Before Christmas my emotions were running deep as I was trying to come terms with the fact that it was time for my mother to move into an extended care facility. I knew that it was the best thing for her, but also grieved as I thought about her leaving the home she had been in for many decades and the one I grew up in.
And then suddenly, a few days before Christmas, there was an opening. That turned up the emotions another notch as I thought about my mother spending Christmas away from home. But you gotta do, what you gotta do. As a result of this, my sister and I spent almost a week with her around Christmas helping her get settled in.
We spent long days in the new place trying to find the right balance between helping my mother and letting her adapt on her own to her new surroundings. During this time, we made friends with the staff. They were a friendly, professional, hard working, and funny group. We were happy that they were caring for our mother. (Interestingly enough, my mother was a nurse who worked on this unit many years ago and some of the current staff actually worked with her then.)

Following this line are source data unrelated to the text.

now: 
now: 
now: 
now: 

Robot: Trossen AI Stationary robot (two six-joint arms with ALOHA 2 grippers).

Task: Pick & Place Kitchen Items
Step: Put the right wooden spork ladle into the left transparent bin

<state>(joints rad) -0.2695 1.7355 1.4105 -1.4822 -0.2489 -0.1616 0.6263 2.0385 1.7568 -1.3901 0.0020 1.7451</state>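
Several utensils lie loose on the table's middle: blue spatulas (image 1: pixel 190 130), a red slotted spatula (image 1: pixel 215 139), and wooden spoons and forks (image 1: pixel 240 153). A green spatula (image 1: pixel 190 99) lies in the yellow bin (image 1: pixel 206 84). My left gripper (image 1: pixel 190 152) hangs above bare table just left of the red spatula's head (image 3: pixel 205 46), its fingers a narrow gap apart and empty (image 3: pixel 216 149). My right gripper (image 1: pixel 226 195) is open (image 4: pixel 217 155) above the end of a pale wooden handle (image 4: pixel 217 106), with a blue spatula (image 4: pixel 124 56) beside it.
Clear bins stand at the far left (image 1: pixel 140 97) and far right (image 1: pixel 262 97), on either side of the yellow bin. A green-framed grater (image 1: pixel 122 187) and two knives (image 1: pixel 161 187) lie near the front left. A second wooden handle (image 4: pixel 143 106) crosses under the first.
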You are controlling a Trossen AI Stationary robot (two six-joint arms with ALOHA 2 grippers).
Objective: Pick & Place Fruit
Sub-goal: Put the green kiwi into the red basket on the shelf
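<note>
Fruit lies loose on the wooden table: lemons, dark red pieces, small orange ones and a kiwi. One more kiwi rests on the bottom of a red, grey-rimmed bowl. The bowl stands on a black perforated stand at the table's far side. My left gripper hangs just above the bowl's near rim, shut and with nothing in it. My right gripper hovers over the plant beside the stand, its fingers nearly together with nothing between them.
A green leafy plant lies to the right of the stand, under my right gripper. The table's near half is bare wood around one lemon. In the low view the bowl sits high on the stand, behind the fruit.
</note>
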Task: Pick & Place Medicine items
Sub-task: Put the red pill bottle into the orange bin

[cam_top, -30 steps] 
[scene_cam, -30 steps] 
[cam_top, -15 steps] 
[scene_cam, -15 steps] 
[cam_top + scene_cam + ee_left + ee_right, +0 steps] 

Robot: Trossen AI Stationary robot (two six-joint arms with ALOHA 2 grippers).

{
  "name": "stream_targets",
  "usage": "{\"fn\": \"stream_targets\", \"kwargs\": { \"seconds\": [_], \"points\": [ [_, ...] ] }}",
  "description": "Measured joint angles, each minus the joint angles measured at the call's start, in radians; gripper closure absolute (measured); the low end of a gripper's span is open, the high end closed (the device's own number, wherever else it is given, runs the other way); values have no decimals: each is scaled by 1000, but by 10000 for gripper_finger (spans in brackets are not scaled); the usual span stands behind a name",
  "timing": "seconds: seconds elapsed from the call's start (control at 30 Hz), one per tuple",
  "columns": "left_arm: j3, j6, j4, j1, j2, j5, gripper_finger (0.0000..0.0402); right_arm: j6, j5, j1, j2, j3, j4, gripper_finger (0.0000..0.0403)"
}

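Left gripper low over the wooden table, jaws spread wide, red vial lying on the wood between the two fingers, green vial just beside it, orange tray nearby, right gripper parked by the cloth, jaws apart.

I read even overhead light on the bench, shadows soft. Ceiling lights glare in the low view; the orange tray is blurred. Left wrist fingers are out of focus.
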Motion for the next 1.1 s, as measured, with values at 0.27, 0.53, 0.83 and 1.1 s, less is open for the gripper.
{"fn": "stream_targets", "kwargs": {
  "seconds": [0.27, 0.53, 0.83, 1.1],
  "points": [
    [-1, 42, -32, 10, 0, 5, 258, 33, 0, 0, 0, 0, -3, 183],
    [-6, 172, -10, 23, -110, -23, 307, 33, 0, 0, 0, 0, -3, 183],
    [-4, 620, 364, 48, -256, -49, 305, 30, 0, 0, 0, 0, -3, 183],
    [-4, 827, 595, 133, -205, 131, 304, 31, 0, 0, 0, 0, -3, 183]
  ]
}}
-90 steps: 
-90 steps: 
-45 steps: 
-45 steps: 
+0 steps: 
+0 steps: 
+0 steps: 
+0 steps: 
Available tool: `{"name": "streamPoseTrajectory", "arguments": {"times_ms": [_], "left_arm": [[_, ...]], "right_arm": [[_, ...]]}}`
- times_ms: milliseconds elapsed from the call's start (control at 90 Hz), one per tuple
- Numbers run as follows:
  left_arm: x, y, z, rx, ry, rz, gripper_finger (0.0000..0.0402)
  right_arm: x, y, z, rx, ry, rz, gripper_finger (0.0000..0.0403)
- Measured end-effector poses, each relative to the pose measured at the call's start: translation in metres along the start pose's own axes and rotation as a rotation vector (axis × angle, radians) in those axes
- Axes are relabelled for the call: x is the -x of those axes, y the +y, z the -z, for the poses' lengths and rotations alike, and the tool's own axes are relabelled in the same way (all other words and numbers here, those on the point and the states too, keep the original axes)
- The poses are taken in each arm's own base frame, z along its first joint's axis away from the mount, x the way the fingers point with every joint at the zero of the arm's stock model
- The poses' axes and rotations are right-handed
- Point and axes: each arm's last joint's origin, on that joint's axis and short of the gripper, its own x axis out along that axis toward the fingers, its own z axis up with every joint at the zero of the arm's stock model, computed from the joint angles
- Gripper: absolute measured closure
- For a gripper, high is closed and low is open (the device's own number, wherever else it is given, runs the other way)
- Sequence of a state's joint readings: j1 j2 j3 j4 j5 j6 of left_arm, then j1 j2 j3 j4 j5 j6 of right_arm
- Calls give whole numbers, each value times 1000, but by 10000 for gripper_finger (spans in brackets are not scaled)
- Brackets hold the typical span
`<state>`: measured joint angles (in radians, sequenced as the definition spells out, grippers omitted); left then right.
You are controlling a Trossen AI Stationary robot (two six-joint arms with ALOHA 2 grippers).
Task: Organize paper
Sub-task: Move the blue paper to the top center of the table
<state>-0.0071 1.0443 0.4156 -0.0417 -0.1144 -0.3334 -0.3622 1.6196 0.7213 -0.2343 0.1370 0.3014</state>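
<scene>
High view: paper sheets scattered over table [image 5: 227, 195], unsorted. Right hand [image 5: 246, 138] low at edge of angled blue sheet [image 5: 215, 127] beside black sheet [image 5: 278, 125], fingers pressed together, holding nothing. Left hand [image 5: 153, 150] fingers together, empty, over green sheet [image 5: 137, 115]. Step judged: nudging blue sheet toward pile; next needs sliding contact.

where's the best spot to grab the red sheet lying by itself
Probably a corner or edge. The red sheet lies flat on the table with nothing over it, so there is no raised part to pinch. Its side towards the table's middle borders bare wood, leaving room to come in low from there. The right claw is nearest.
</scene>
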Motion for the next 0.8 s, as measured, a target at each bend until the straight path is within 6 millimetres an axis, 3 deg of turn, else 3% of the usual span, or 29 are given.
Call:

However, we had the best time meeting some of the other residents. I have been in several nursing homes before, but always with short visits to a particular person. Never long enough to get to know others like I did this time. There were a variety of people there, but most of them were in there 80's and 90's. A few of them had lost there ability to communicate in the traditional ways, but always responded well to eye contact and a smile. With others, it took a little time to figure out where their mind was taking them at that time, and yet others were always with you in the here and now. The biggest hindrance in the initial meetings was the hearing loss most of them suffered. However after the first meeting, we usually figured out how to communicate without much difficulty.
Some of them had lots of visitors and some had none, but they all were eager to tell their story--where they grew up, what their jobs had been, and who their family was. After a day or two, the conversations grew more intimate. Thelma told me about how it frustrates her that people think residents in places like this aren't smart. She said that most were quite smart. Bertha told me that she didn't like the holidays and couldn't wait for them to be over. They always made her sad. Emmogene told me how she was praying for my mother to get better.
The best day was Christmas Eve when Santa came to visit and brought multiple presents to each resident. He also had his picture taken with each person including my sister and me. Everyone was eager to see what was in their packages and we were as eager as they were. Even Bertha, who was sad at Christmas, was having a good time. So like Bertha, the Christmas I was dreading was actually turning out to be okay.
I'm home now and while I'm still trying to grasp this new phase of my mother's life, I feel much better. She seems to be adjusting and I know that she is surrounded by good people. I'm looking forward to the next visit to see my mother and all of the new friends I made.
Unfortunately, out of respect for others, I can't show any of the pictures from my visit.